February 26, 20204 min read

Laravel’s API resources are a transformation layer that sits between your Eloquent models and the JSON responses returned by your API. This approach is completely fine, however the use case of these resources is quite limited to API responses only, they aren’t type hinted and lack autocompletion.

API resources can be replaced with DTOs. Since native DTOs aren’t supported in PHP, we can use data-transfer-object by Spatie (I’d recommend taking a look at it first, before reading this post), which can be installed by running:

composer require spatie/data-transfer-object

Our First Data Transfer Object

<?php

declare(strict_types=1);

namespace App\DataTransferObjects;

use App\Models\User;
use Spatie\DataTransferObject\DataTransferObject;

final class UserData extends DataTransferObject
{
    public int $id;

    public string $name;

    public string $email;

    public static function fromModel(User $user): UserData
    {
        return new static([
            'id' => $user->id,
            'name' => $user->name,
            'email' => $user->email,
        ]);
    }
}

Notice that we’ve defined a static constructor fromModel, which receives a type hinted User model. This way we have maximum flexibility to construct the DTO, inject relationships and so on.

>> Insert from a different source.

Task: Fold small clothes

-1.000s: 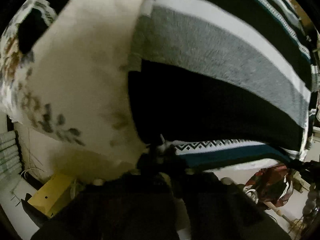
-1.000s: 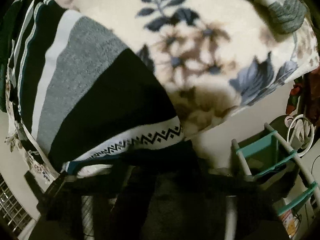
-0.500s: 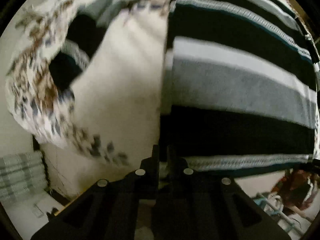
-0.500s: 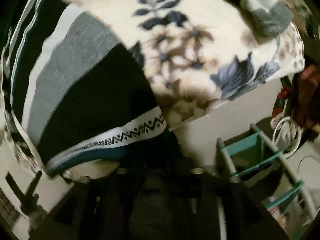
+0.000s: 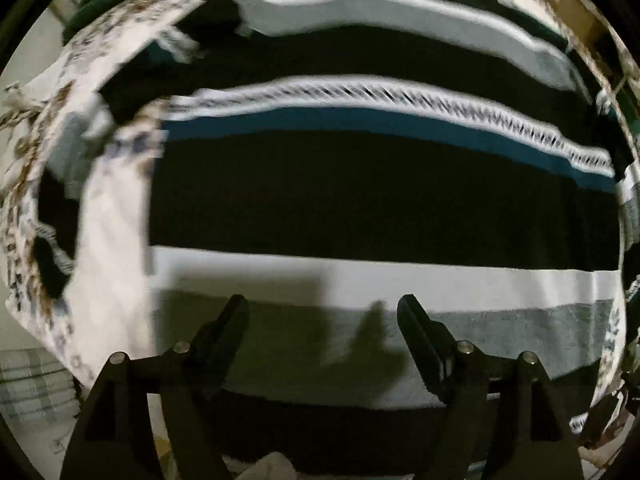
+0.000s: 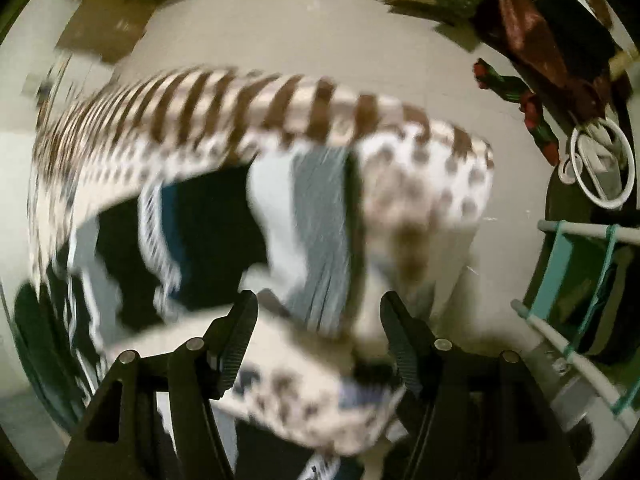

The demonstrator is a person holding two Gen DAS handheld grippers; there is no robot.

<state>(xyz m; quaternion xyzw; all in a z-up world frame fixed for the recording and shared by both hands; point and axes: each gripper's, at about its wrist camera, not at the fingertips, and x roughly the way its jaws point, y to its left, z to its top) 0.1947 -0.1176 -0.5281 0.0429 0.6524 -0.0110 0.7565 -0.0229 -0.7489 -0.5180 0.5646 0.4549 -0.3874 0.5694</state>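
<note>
Both grippers stand wide apart and hold nothing. The left gripper (image 5: pixel 322 312) hovers over the striped sweater (image 5: pixel 360 200), which fills its view: bands of black, teal, white and grey run straight across, with a zigzag trim above. The sweater lies spread on a floral blanket (image 5: pixel 112 240) that shows along its left side. Shadows of the fingers (image 5: pixel 228 328) fall on the grey band just ahead, so the gripper looks close to the cloth without touching it.

The right gripper (image 6: pixel 318 312) points at a blurred view of the same sweater (image 6: pixel 312 232), here seen bunched or doubled over, with the blanket (image 6: pixel 420 184) around it. A bare floor (image 6: pixel 280 32) and a teal rack (image 6: pixel 568 264) lie beyond. The blur makes it hard to tell how neat the edges are.

The step in hand looks like the gap between two folds: one fold seems laid down and the cloth let go. The next move probably calls for each gripper to find an outer edge or corner of the sweater, close on a single layer and not the blanket beneath, then carry it across evenly so the stripes line up.
</note>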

Now we can instantiate UserData:

$user = User::first();

UserData::fromModel($user);

Returning the DTO as a Response

Unfortunately, UserData can’t be returned by API endpoints, since Laravel doesn’t know how to serialize it.

To achieve this, we can implement the Illuminate\Contracts\Support\Responsable interface. It would be nice to have whole thing reusable, so we can define ResponseData, which will implement the Responsable interface and wrap other DTOs.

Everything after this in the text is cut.